I wonder what the value of someone like a Pete Rock, Premier, Digging In The Crates Crew, or the Beatnuts might have been back in the day had the internet and digital music been around. I'm a huge fan of all these folks, and I've always been a bigger fan of sample-heavy hip-hop, but to me it seems like back then a producer's value had a lot to do with just how crazy of a record collection they had. Meaning, did they have the hot records to sample. To a sample-based producer, great source material is their most valuable asset. But now a lot of this source material is available to everyone, so doesn't that sort of change the dynamic of things? Additionally, is that a reason why a record produced one of the aforementioned producers (or one of their contemporaries) means less to people now than it did back then?
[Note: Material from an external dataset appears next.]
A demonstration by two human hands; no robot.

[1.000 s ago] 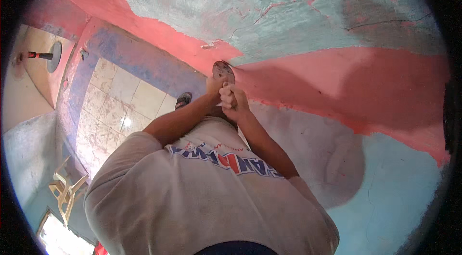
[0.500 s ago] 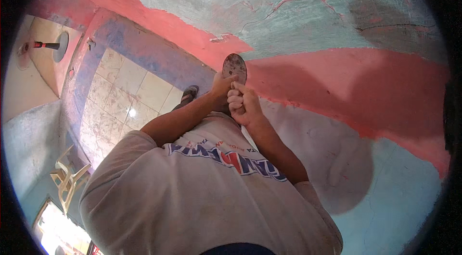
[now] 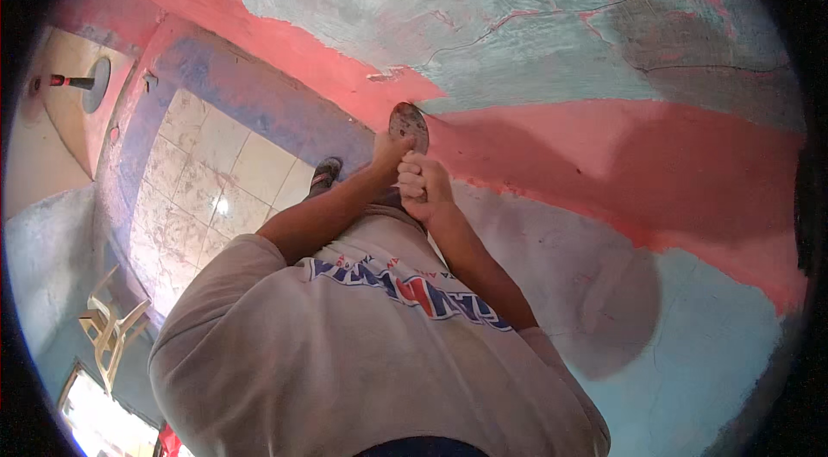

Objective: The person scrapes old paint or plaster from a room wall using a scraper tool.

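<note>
**Flat disc (image 3: 408, 122) held near the pink band (image 3: 535, 147) of the wall**

Position: the disc stands out in front of the person, its face grey and mottled with dark marks, its far rim close to where the pink band meets the grey-green paint (image 3: 371, 17). Contact with the wall: cannot tell.

The left grip (image 3: 392, 149): closed on the near side of the disc, thumb lying over its face.

The right grip (image 3: 424, 185): fingers curled tightly, knuckles up, just beside the left and close under the disc's near edge. Whether anything sits inside the curl is hidden.

Step in hand (judgement): two-handed handling of the disc, left bearing it, right busy at or near its edge. Fitting, cleaning or feeling it: not distinguishable here.

Next move (judgement): calls for a steady left hold with the disc's angle kept constant, and a light right hand, since the rim is so near the wall.

Surroundings: tiled floor (image 3: 250, 168) with reddish smears; a dark shoe (image 3: 327, 171) beside the left forearm; a pale chair (image 3: 108, 336) well apart, far left
</note>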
Has e-digging leveraged the act of digging in the crates just like the rise of digital music retailers like itunes and amazon leveraged traditional brick and mortar music stores? Like, if you're a kid coming up and just getting into making tracks, will you ever actually make it to a record store at some point in your life and buy a piece of vinyl, or will your whole realm of thought be stuck in the digital world where you are so used to finding samples online that the idea of copping vinyl would be pointless?